--- Task inputs Enclosed Below ---

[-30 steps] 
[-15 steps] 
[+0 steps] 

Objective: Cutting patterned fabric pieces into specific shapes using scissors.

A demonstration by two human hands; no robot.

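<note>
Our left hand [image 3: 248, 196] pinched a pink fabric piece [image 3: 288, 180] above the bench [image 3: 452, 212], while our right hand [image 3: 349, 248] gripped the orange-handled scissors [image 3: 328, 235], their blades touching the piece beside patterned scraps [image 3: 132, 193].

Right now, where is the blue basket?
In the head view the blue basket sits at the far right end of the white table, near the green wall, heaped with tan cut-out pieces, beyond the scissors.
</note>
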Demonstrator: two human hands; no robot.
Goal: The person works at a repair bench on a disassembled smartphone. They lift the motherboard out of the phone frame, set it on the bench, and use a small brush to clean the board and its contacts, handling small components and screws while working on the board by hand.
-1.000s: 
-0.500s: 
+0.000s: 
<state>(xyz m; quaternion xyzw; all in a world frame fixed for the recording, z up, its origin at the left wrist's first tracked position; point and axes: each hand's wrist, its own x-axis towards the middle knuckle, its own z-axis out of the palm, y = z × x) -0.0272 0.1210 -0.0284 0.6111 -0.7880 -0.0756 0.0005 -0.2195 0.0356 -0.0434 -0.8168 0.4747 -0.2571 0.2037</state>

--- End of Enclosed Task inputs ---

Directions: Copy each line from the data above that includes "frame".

Response:
Goal: The person works at a repair bench on a disassembled smartphone. They lift the motherboard out of the phone frame, set it on the bench, and use a small brush to clean the board and its contacts, handling small components and screws while working on the board by hand.
<state>(xyz m; quaternion xyzw; all in a world frame fixed for the recording, z up, its origin at the left wrist's first tracked position; point and axes: each hand's wrist, its own x-axis towards the middle knuckle, its own z-axis out of the palm, y = z × x) -0.0272 0.1210 -0.0284 0.6111 -0.7880 -0.0756 0.0005 -0.2195 0.0356 -0.0434 -0.8168 0.4747 -0.2571 0.2037</state>

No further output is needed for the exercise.